Cellular autophagy vesicle assay
Logarithmic growth phase QBC939 cells were inoculated in 6-well (3×105 cells) plates for 24 h. DMDD medium of different concentrations was added and incubated for 24 h. The Autophagy Staining Assay Kit with monodansylcadaverine (MDC) (Beyotime, C3018S) was used to detect cellular autophagy quickly and conveniently using MDC as a fluorescent probe. Staining was observed by fluorescence microscopy with photographs and Image J was used to calculate the average fluorescence intensity.
Western blot analysis
Different groups of cells were treated with corresponding concentrations of DMDD for 48 h. Then, QBC939 cells from different groups were digested and collected separately into centrifuge tubes. RIPA cell fast lysate (Beyotime) was mixed with protease inhibitor mixture (Beyotime) in a 100:1 ratio, and the mixture was used to extract total protein. The BCA kit (Beyotime) was used to detect protein concentration. After electrophoresis by SDS-PAGE, proteins were transferred to PVDF membranes (Millipore, ISEQ00010). Membranes were incubated with blocking solution at room temperature for 2 h. After washing with TrisBuffered Saline and Tween 20, membranes were incubated with primary antibodies overnight at 4 ℃. TBST washing was followed by the addition of secondary antibodies and incubation at room temperature for 2 h. The dark room was developed by Enhanced chemiluminescence, and grayscale values were analyzed by Image J software. β-actin was used as an internal reference. The antibodies PI3K, AKT, β-actin, HRP-conjugated Affinipure Goat Anti-Mouse IgG (H+L), and HRP-conjugated Affinipure Goat Anti-Rabbit IgG (H+L) were purchased from Proteintech Group, while mTOR, P62, Beclin 1, and MAP1LC3A antibodies were purchased from Sangon Biotech.
BALB/c mice (male, 5–6 weeks, 20–22 g) were purchased from the Animal Center of Guangxi Medical University, and all animal experiments were conducted with the approval of the Institutional Animal Care and Use Committee of the First Affiliated Hospital of Guangxi Medical University [No. 2022 (KY-E-031)]. Animal ethics review followed the national standard GB/T35892-2018 published by the Ministry of Science and Technology of the People’s Republic of China on the Guidance on the Handling of Laboratory Animals and the Guide to Ethical Review of Laboratory Animals-Animal Welfare. A protocol was prepared before the study without registration.
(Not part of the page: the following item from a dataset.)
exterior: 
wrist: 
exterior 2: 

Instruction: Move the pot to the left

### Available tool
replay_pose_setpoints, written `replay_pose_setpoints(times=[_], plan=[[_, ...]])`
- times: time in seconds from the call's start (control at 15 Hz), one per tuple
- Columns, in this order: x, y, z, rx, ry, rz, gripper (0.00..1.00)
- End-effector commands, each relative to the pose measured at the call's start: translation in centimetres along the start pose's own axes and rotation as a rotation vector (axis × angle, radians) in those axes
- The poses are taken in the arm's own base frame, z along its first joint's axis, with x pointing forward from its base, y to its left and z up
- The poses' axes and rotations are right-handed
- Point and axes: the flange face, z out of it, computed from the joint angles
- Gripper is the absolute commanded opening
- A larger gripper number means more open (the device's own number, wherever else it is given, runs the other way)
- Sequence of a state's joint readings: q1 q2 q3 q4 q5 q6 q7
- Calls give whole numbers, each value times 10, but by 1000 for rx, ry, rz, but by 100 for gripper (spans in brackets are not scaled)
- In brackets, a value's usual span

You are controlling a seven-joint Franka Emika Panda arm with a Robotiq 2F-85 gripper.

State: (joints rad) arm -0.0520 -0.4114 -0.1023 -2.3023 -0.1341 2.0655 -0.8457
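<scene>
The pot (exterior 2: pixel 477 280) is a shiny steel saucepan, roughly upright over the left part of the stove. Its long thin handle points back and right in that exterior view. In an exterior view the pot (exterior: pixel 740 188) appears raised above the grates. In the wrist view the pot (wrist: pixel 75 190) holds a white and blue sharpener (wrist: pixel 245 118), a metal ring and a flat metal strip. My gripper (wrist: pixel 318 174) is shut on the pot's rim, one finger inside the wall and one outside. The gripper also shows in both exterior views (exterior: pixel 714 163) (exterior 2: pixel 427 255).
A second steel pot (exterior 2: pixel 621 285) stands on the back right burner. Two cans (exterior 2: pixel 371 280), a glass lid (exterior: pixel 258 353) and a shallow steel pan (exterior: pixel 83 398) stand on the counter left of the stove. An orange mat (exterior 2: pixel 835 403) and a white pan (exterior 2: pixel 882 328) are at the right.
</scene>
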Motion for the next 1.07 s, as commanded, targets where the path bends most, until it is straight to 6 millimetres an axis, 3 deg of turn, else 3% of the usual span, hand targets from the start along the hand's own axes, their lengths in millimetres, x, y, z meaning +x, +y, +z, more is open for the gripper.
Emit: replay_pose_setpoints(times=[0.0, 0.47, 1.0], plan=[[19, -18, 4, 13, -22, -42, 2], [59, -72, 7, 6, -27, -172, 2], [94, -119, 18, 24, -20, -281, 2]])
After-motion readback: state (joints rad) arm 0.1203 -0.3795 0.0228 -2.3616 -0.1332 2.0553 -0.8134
Establishment of the xenograft mouse model and animal management
QBC939 cells were cultured in large numbers to reach logarithmic growth phase, followed by digestion and collection. In BALB/c mice, 0.1 mL of cell suspension containing 1×109 QBC939 cells was transplanted subcutaneously in the right axilla to establish a subcutaneous transplantation tumor mouse model of bile duct cancer. The growth of tumors was measured every other day. When the tumor grew to 100 mm3, the mice were randomly divided into 4 groups: model group and DMDD-L group (DMDD, 10 µg/g), DMDD-M group (DMDD, 15 µg/g), and DMDD-H group (DMDD, 20 µg/g). Each group contained 3 mice, and tumor injection treatment was performed on alternate days 3 consecutive times. Mice were observed for 1 week, and then the mice were anesthetized and sacrificed.
SPSS 23 software was used to analyze the results. All data were expressed as mean ± standard deviation. Univariate analysis or the t-test was performed to compare the differences between experimental and control groups. P<0.05 was considered statistically significant.
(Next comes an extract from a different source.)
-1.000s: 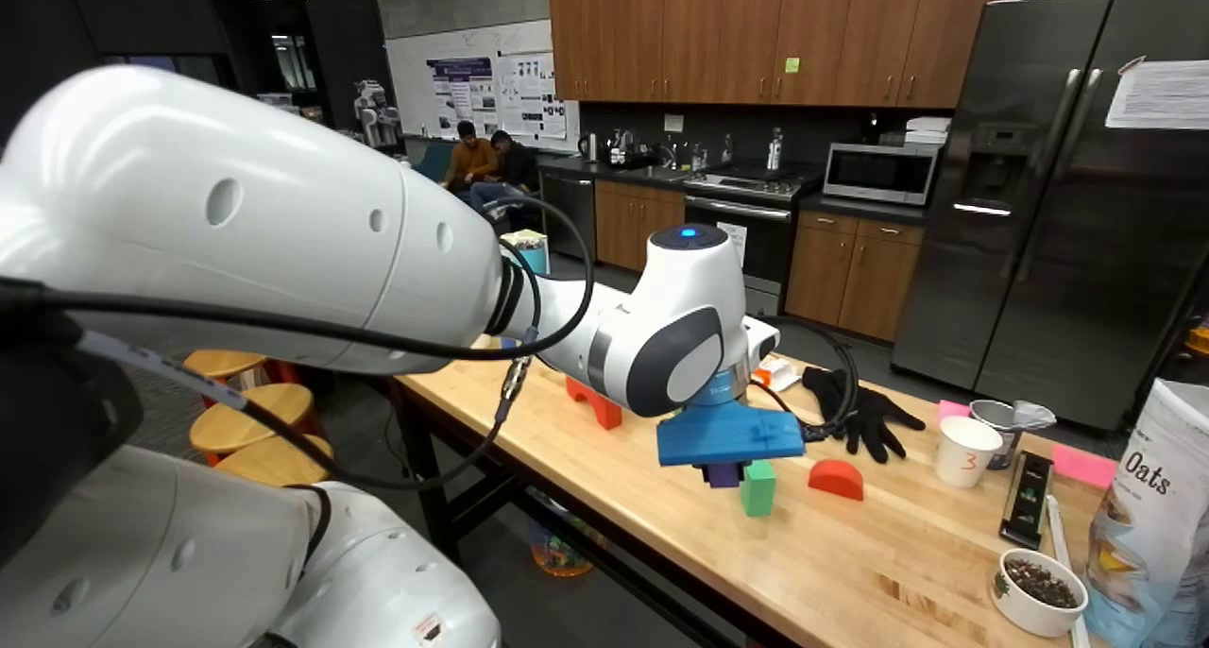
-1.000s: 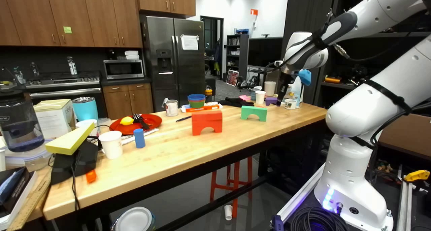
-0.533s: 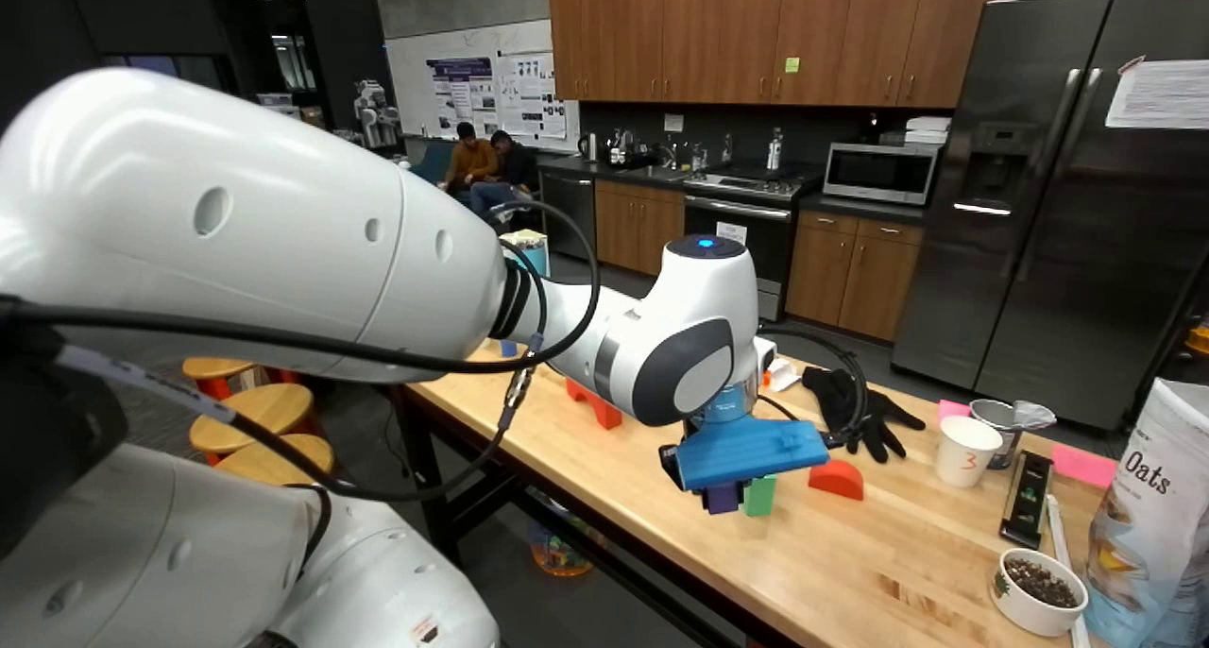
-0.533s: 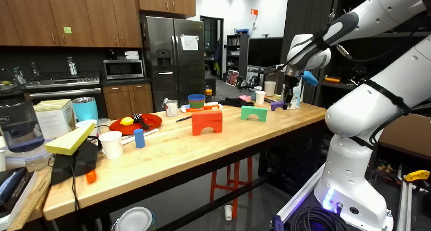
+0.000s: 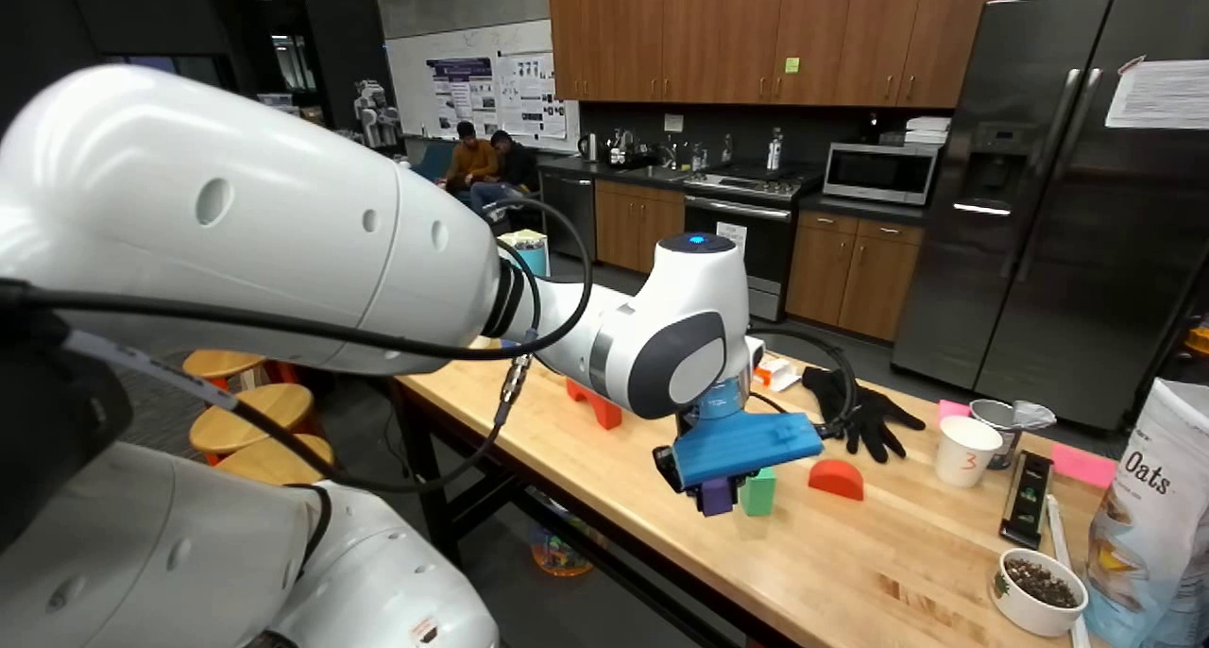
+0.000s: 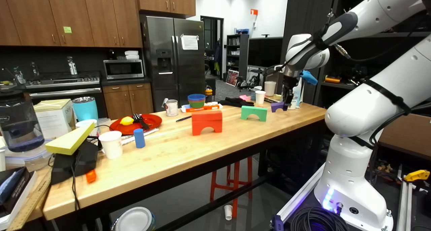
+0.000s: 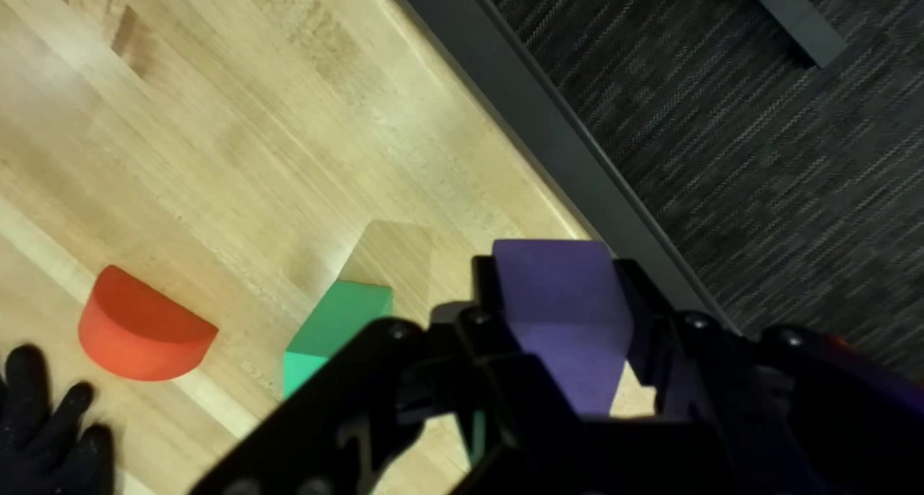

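Dark granules (image 5: 1040,582) in white bowl (image 5: 1027,617), lower right, seen only in an exterior view, lemon (image 6: 127,121) and fork (image 6: 143,122) on red plate (image 6: 154,121), left in an exterior view, purple block (image 7: 567,314) pinched between fingers (image 7: 489,286), lower centre, wrist view

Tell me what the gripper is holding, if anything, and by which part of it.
The gripper holds the purple block, clamped across two opposite sides, seemingly near one end; the exact contact patches are hidden.
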Available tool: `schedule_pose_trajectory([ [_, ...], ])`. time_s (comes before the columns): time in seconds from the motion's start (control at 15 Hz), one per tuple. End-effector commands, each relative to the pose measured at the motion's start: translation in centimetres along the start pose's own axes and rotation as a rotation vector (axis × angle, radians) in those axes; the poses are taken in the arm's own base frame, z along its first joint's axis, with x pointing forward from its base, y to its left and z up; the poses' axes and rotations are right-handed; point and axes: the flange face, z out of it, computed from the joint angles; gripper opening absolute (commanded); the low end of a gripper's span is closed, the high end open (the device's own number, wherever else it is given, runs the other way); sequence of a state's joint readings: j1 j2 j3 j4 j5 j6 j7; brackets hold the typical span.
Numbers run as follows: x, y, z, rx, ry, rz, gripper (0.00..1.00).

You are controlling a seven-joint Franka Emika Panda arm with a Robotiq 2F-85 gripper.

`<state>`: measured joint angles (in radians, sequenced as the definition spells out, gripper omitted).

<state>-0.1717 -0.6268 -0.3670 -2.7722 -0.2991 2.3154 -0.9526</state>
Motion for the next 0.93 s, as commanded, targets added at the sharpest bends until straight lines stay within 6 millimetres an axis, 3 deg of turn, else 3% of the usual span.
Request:
schedule_pose_trajectory([
  [0.0, 0.0, 0.1, -0.3, -0.012, 0.010, 0.018, 0.16],
  [0.53, -1.2, 1.1, -1.2, -0.077, 0.005, 0.098, 0.16],
  [0.87, -2.2, 2.4, -0.7, -0.077, 0.062, 0.112, 0.16],
])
Effect of DMDD on the proliferation, migration, and invasion of CCA cells
The cell proliferation assay showed that DMDD had a significant inhibitory effect on QBC939 cells and showed concentration and time dependence (Figure 1). We set up subsequent experimental groupings, namely the control (CK) group, DMDD L group (10 µM), DMDD M group (15 µM), and DMDD H (20 µM) group. The effects of DMDD on migration, invasion, and the cell cycle were then examined. The results showed that DMDD could significantly inhibit the migration and invasion ability of tumor cells (Figure 2).
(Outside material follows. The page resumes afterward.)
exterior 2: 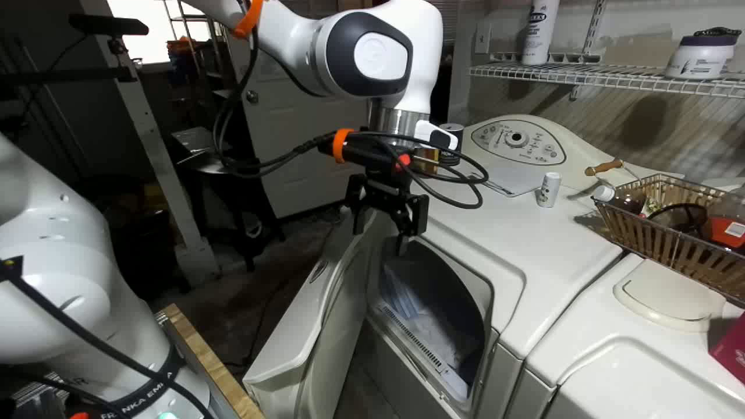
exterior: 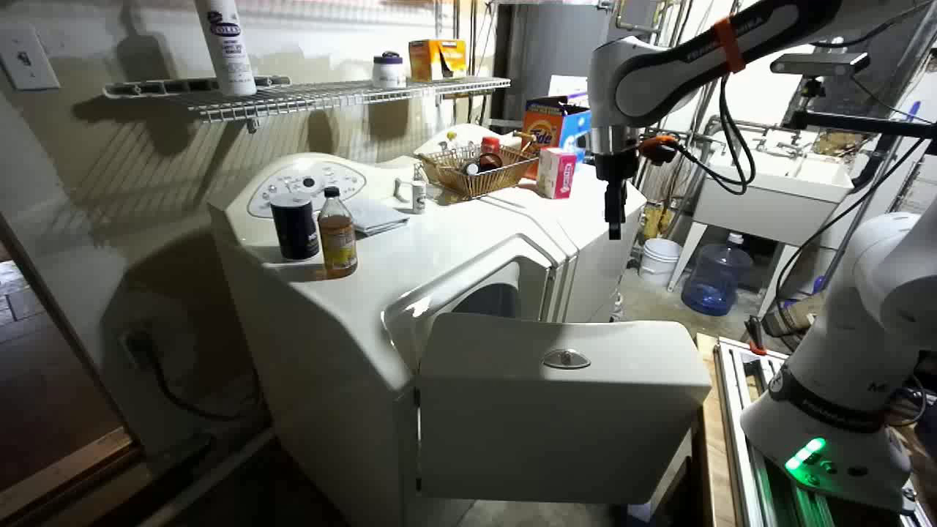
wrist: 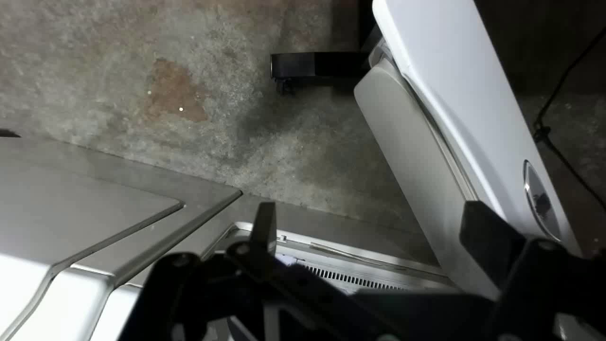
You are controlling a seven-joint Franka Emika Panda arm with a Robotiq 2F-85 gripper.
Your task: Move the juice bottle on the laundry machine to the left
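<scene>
The juice bottle (exterior: 338, 238), with amber liquid, a yellow label and a dark cap, stands upright on the far corner of the cream-white laundry machine (exterior: 432, 234). In an exterior view the juice bottle (exterior 2: 429, 158) is mostly hidden behind the wrist and cables; the laundry machine (exterior 2: 477, 218) shows there too. My gripper (exterior: 615, 230) hangs pointing down, well apart from the bottle. In an exterior view the gripper (exterior 2: 381, 235) is open and empty, near the open front door. The wrist view shows the gripper (wrist: 374, 227) with its fingers wide apart; the bottle is out of view there.
A dark round container (exterior: 295, 227) stands beside the bottle. A folded cloth (exterior: 375, 217) and small white bottle (exterior: 418, 192) lie further along. A wire basket (exterior: 476, 172), pink box (exterior: 556, 173) and Tide box (exterior: 545, 128) follow. The machine's door (exterior: 564, 410) stands open. A wire shelf (exterior: 351, 99) overhangs.
</scene>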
Effect of DMDD on the cell cycle and autophagy of CCA cells
Next, we treated the CCA cell line QBC939 according to the above grouped concentrations of DMDD, and examined the changes in the cell cycle after treatment with different concentrations. With the increase of drug concentration, the number of QBC939 cells in G1 phase gradually increased and the number of cells in S and G2 phases gradually decreased (Figure 3), suggesting that DMDD significantly induced G1 phase cell cycle arrest in QBC939 cells. In addition, we examined the effect of DMDD on autophagy in QBC939 cells using MDC as a fluorescent probe, and as the drug concentration increased, the autophagic vesicles of the cells increased compared with the control group (Figure 4).
Effect of DMDD on the PI3K/AKT/mTOR signaling pathway in QBC939 cells
Western blot analysis showed that DMDD decreased the protein expression of PI3K, AKT, and mTOR and increased the expression of LC3-II/Ⅰ, Beclin-1, and P62 compared with the control group (Figure 5).
DMDD inhibits tumor growth in CCA mice
The success rate of the mouse CCA xenograft model was 100%. The tumor nodules reached 100 mm3 around day 10. The tumor volume increased slowly in the DMDD group, while the tumor volume increased significantly in the model group (Figure 6).
Apoptosis is a programmed cell death process involving multiple factors. One of the characteristics of tumor cells is the lack of this programmed death process, and in this way, the induction of apoptosis becomes a means to combat tumors. It was shown that DMDD could inhibit cell proliferation and induce cell cycle arrest and apoptosis in 4T1 breast cancer cells (24). In addition, it was found that DMDD could inhibit apoptosis in HT22 mouse hippocampal neurons and improve cognitive impairment in diabetes mice (25). The effect of DMDD on CCA cells needs to be confirmed. The results of this experiment showed that DMDD treatment in QBC939 cells resulted in decreased cell viability and cell cycle arrest, suggesting that the induction of cell cycle arrest is one of the important mechanisms of DMDD inhibition of CCA, which is consistent with the current literature reports.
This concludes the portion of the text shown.